Around these parts we see a continuing flow of unusual claims supported by some statistical evidence. The claims are varyingly plausible a priori. Some examples (I won’t bother to supply the links; regular readers will remember these examples and newcomers can find them by searching):
– Obesity is contagious
– People’s names affect where they live, what jobs they take, etc.
– Beautiful people are more likely to have girl babies
– More attractive instructors have higher teaching evaluations
– In a basketball game, it’s better to be behind by a point at halftime than to be ahead by a point
– Praying for someone without their knowledge improves their recovery from heart attacks
– A variety of claims about ESP
How should we think about these claims? The usual approach is to evaluate the statistical evidence–in particular, to look for reasons that the claimed results are not really statistically significant. If nobody can shoot down a claim, it survives.
The other part of the story is the prior. The less plausible the claim, the more carefully I’m inclined to check the analysis.

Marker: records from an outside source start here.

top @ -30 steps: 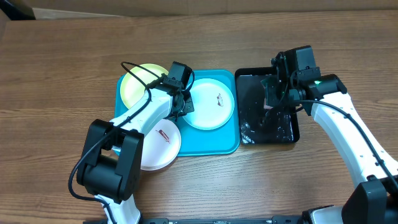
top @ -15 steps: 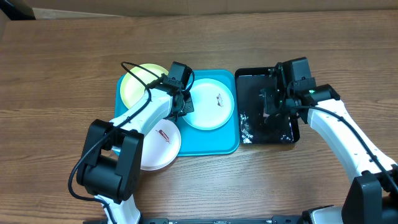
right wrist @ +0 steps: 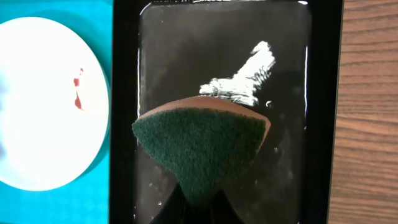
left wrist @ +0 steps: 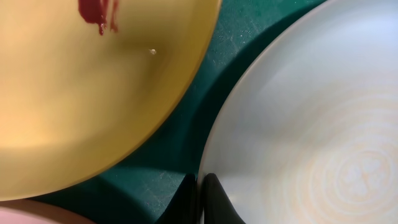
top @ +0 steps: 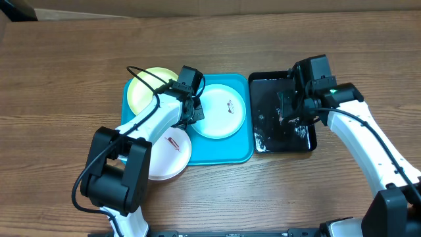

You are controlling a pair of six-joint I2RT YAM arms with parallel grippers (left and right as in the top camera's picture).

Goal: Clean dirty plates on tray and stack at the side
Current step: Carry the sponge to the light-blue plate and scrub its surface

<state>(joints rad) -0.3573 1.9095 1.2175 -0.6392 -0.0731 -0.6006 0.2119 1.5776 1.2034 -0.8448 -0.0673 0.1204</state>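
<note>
Task is sitting at its start: no plate is showing as cleaned and nothing is stacking up at the side. All three plates are lying on or at the blue tray (top: 223,150). The yellow-green plate (top: 146,89) is occupying the far left corner, the pale blue plate (top: 220,118) the right half, and the white plate (top: 164,161) is overhanging the near left edge onto the table (top: 66,79). Each is carrying a reddish smudge, so all three are waiting for wiping. The left gripper (left wrist: 200,186) is sitting at the left rim of the pale blue plate. Its jaws are drawn almost together on that rim, and I am reading this as a pinch steadying the plate, though the wrist view is showing only the fingertips. The right gripper (right wrist: 194,202) is clamping a sponge (right wrist: 202,146), green scrub face toward the camera, over the wet black tray (right wrist: 180,56) beside the blue one. A streak of foam (right wrist: 242,78) is lying just beyond the sponge. Judgement: the sponge is being wetted or loaded. Remaining are carrying it across to the pale blue plate, scrubbing, repeating for the other two plates, then stacking all three beside the tray.
</note>
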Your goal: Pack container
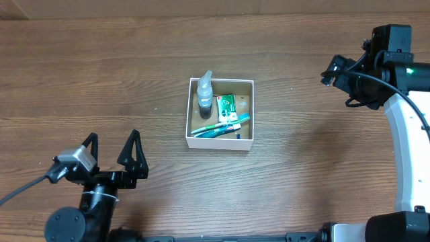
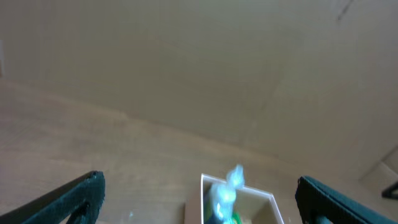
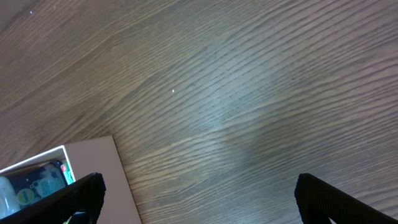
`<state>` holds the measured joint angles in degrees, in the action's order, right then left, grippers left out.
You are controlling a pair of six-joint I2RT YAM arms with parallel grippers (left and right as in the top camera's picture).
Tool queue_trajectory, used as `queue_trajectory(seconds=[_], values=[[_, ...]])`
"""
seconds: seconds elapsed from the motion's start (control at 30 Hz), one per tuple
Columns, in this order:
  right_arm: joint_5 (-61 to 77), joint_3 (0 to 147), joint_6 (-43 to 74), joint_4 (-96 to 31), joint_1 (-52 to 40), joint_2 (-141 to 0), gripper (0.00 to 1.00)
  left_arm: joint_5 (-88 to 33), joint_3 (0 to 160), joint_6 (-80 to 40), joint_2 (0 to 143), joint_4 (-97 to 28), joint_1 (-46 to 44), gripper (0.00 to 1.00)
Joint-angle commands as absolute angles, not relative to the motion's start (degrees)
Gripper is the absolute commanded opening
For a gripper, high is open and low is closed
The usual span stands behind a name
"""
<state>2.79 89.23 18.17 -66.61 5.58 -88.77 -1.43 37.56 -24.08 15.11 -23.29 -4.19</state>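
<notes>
The container [image 1: 247,142], a square shallow box with white walls and a brown floor, sits mid-table. Inside stand a clear bottle [image 1: 205,94] with a dark base, a green packet [image 1: 226,106] and teal toothbrushes [image 1: 220,127]. My left gripper [image 1: 114,153] is open and empty at the front left, well apart from the box. My right gripper [image 1: 339,72] is open and empty at the far right. The left wrist view shows the box's wall [image 2: 203,196] and the bottle [image 2: 225,190] ahead between the jaws [image 2: 199,199]. The right wrist view shows the box's wall [image 3: 93,158] at lower left, with the jaws [image 3: 199,199] wide apart.
Bare wood-grain table surrounds the box on all sides. The right arm's white link [image 1: 410,141] runs along the right edge. The left arm's base [image 1: 80,215] sits at the front left.
</notes>
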Motion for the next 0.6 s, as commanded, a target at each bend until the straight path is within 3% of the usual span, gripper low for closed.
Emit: queue_trajectory(seconds=[0.0,0.3,0.57], values=[[3.1,89.9,18.0,-66.3,5.7,-88.5,1.00,-1.7,28.9,-25.4,9.9,-14.9,-2.3,1.00],[3.1,89.9,18.0,-66.3,5.7,-88.5,1.00,-1.0,13.8,-25.3,2.4,2.1,-1.3,1.00],[3.1,89.9,18.0,-66.3,5.7,-88.5,1.00,-2.5,8.3,-25.3,0.2,4.6,1.4,1.00]])
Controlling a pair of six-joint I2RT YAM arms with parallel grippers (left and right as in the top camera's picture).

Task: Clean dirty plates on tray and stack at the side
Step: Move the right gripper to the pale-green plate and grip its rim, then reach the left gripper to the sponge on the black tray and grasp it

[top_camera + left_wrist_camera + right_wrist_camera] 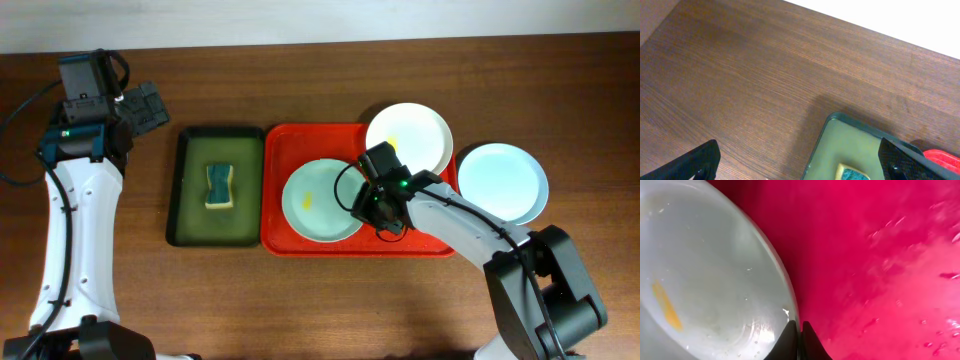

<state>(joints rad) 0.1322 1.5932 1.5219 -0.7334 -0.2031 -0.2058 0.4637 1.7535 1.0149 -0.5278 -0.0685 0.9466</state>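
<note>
One wrist view shows right hand (799, 326) seemingly pinching pale green plate (705, 270).

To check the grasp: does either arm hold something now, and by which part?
The right fingers pinch the pale green plate by its rim; the left fingers are open and empty.

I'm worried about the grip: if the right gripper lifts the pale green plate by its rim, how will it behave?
The pale green plate looks rigid, so it should lift in one piece. Its glossy surface may slip in the right gripper, whose tips look thin. Pinched only at one edge, it will probably tilt down on the far side.
</note>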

But what does it mean, exactly, to check an analysis? The key step is to interpret the findings quantitatively: not just as significant/non-significant but as an effect size, and then looking at the implications of the estimated effect.
I’ll explore in the context of two examples, one from political science and one from psychology. An easy example is one in which the estimated effect is completely plausible (for example, the incumbency advantage in U.S. elections), or in which it is completely implausible (for example, a new and unreplicated claim of ESP).

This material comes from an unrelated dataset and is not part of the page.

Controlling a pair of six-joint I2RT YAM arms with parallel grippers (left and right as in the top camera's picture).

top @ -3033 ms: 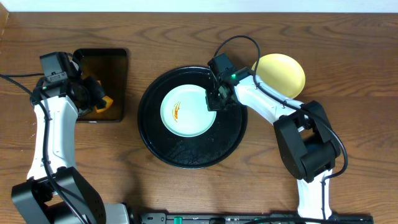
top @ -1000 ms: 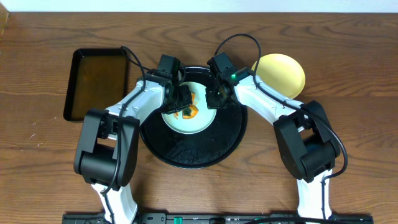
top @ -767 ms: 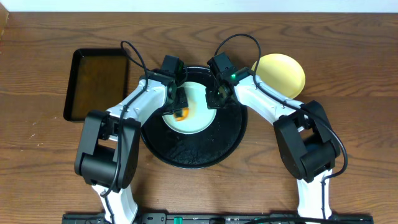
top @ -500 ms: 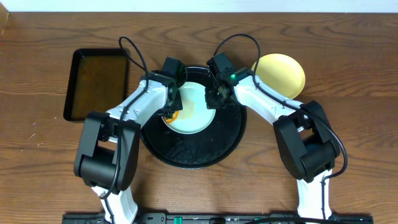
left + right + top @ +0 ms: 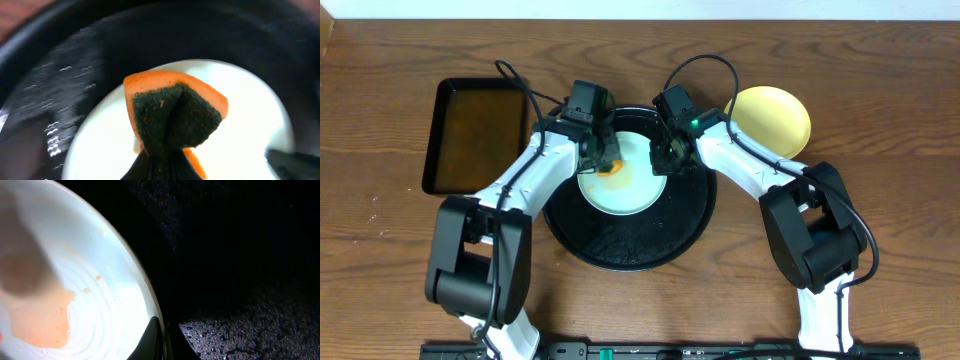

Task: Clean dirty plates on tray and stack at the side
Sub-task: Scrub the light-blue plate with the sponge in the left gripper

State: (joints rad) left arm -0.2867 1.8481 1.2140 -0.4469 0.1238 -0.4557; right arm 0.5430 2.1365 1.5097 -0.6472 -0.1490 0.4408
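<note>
A pale mint-blue plate (image 5: 628, 180) lies on the large round black tray (image 5: 630, 240). My left gripper (image 5: 603, 160) is shut on an orange sponge with a dark green scrub face (image 5: 172, 117) and presses it on the plate's upper left part. My right gripper (image 5: 665, 160) is shut on the plate's right rim (image 5: 150, 305) and holds it. A thin orange film (image 5: 40, 317) spreads on the plate. A pale yellow plate (image 5: 772, 118) lies on the table right of the tray. The third plate is out of view.
A smaller black rectangular tray (image 5: 478, 135) with brownish liquid stands at the left. The wooden table's far edge runs along the top. The tray surface is wet (image 5: 240, 330).
My left arm came from the rectangular tray to the plate with the sponge and rubbed across it. The orange streak is now smeared into a thin film. My right gripper stayed on the rim.
</note>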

Neither of the examples I consider here is easy: both of the claims are odd but plausible, and both are supported by data, theory, and reasonably sophisticated analysis.
The effect of rain on July 4th
My co-blogger John Sides linked to an article by Andreas Madestam and David Yanagizawa-Drott that reports that going to July 4th celebrations in childhood had the effect of making people more Republican. Madestam and Yanagizawa-Drott write:
Using daily precipitation data to proxy for exogenous variation in participation on Fourth of July as a child, we examine the role of the celebrations for people born in 1920-1990. We find that days without rain on Fourth of July in childhood have lifelong effects. In particular, they shift adult views and behavior in favor of the Republicans and increase later-life political participation. Our estimates are significant: one Fourth of July without rain before age 18 raises the likelihood of identifying as a Republican by 2 percent and voting for the Republican candidate by 4 percent. . . .
Here was John’s reaction:
In sum, if you were born before 1970, and experienced sunny July 4th days between the ages of 7-14, and lived in a predominantly Republican county, you may be more Republican as a consequence.
When I [John] first read the abstract, I did not believe the findings at all. I doubted whether July 4th celebrations were all that influential. And the effects seem to occur too early in the life cycle: would an 8-year-old would be affected politically? Doesn’t the average 8-year-old care more about fireworks than patriotism?
But the paper does a lot of spadework and, ultimately, I was left thinking “Huh, maybe this is true.” I’m still not certain, but it was worth a blog post.
My reaction is similar to John’s but a bit more on the skeptical side.
Let’s start with effect size. One July 4th without rain increases the probability of Republican vote by 4%. From their Figure 3, the number of rain-free July 4ths is between 6 and 12 for most respondents. So if we go from the low to the high end, we get an effect of 6*4%, or 24%.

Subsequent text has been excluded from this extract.